Building on interviews and observations of human rights advocacy in international criminal justice, the chapter explores three mechanism in international criminal justice advocacy:
– First, it delves into the popular appeals on behalf of victims, emphasizing the role of humanitarian reason for the fight against impunity for international crimes.
– Second, it explores the concurrent stigmatization of defendants in international criminal justice.
– Third, it looks at how this juxtaposition in advocacy for victims and defendants in international criminal justice plays out in the budget of the International Criminal Court, as reflective of the moral economy at play in the field of international criminal justice.
While the representational dichotomies of victims and perpetrators, good and evil, civilization and barbarity are particularly apt to delineate the boundaries and norms of the international community, the temporal dimension in human rights advocacy, emphasizing the shift from holding states to individuals criminally accountable, demonstrates how and when particular issues have salience on the international law and policy agenda.
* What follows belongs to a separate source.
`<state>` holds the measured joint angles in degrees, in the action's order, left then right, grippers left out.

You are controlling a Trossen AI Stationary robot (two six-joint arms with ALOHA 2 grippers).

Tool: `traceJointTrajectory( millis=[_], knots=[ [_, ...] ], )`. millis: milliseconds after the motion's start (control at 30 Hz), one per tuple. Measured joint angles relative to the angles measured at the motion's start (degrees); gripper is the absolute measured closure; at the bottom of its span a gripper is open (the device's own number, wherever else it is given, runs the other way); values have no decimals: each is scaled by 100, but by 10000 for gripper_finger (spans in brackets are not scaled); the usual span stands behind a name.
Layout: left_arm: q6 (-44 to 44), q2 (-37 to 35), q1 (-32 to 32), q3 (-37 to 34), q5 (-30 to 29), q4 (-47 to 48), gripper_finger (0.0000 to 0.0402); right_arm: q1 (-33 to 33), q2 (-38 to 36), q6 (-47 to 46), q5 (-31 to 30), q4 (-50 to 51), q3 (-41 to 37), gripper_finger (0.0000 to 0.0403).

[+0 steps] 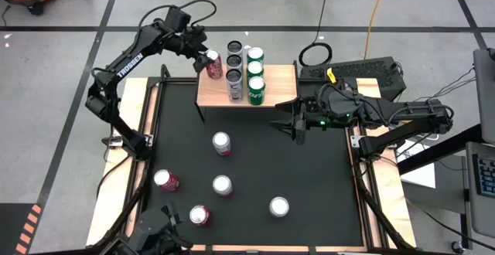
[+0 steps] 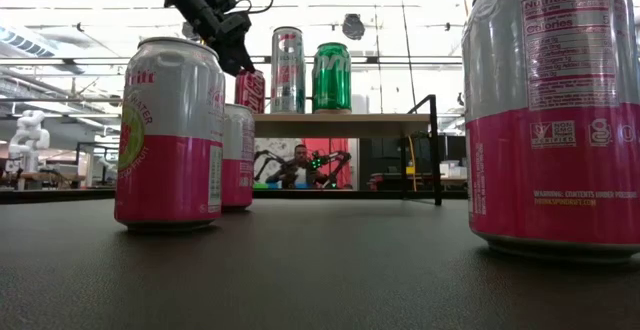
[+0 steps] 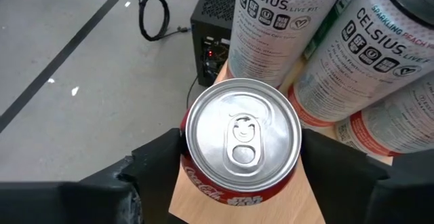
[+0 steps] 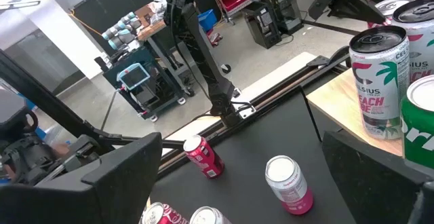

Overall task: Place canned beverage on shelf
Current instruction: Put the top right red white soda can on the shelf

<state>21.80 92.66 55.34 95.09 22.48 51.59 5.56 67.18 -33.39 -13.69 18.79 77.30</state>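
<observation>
The shelf (image 1: pixel 278 81), a light-wood board on thin black legs, stands at the mat's far edge. It bears several upright cans: tall Celsius ones (image 3: pixel 285 20) and green ones (image 1: pixel 256 71). My left gripper (image 1: pixel 206 54) is shut on a red Coca-Cola can (image 3: pixel 243 139) at the board's far left corner (image 3: pixel 203 203). In the low view that red can (image 2: pixel 250 90) leans, its base about level with the board's top; whether it rests there does not show. My right gripper (image 1: pixel 297 128) waits open over the mat, to the right of the shelf, with nothing between its fingers. My left gripper pinches the red can's side wall just below the top rim (image 3: pixel 184 149) between its two fingers (image 3: pixel 159 159), one on each opposite side. The fingers slant down from the table's far left. The can is tilted, with its base over the board's corner.
Several pink-and-silver cans stand loose on the black mat: one mid-mat (image 1: pixel 222 143) and others toward the near edge (image 1: pixel 279 206), (image 1: pixel 166 180). Cables and a black box (image 3: pixel 210 27) lie on the floor beyond the shelf. Wooden strips (image 1: pixel 135 93) border the mat.
</observation>
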Motion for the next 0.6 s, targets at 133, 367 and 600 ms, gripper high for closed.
traceJointTrajectory(
  millis=[133,367,600],
  knots=[
    [119,61,25,7,128,-24,135,0,0,0,2,0,0,16],
    [514,55,53,7,254,-26,150,0,0,-37,13,2,0,16],
    [841,55,134,4,577,24,151,0,0,-42,22,0,0,16]
  ],
)
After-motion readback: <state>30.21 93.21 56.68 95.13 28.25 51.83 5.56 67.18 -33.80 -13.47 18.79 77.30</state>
In ‘disembedding’ both human rights advocacy and responsibility for human rights abuses from the state, the defendant is interpellated as hostis humani generis – the enemy of humanity, and as such, pushed outside the realm of human rights advocacy. The chapter thus offers an empirical and sociological understanding of the lack of consideration for defense issues in international criminal justice, and the challenges to the legitimacy of the liberal-legalist project that international criminal justice is.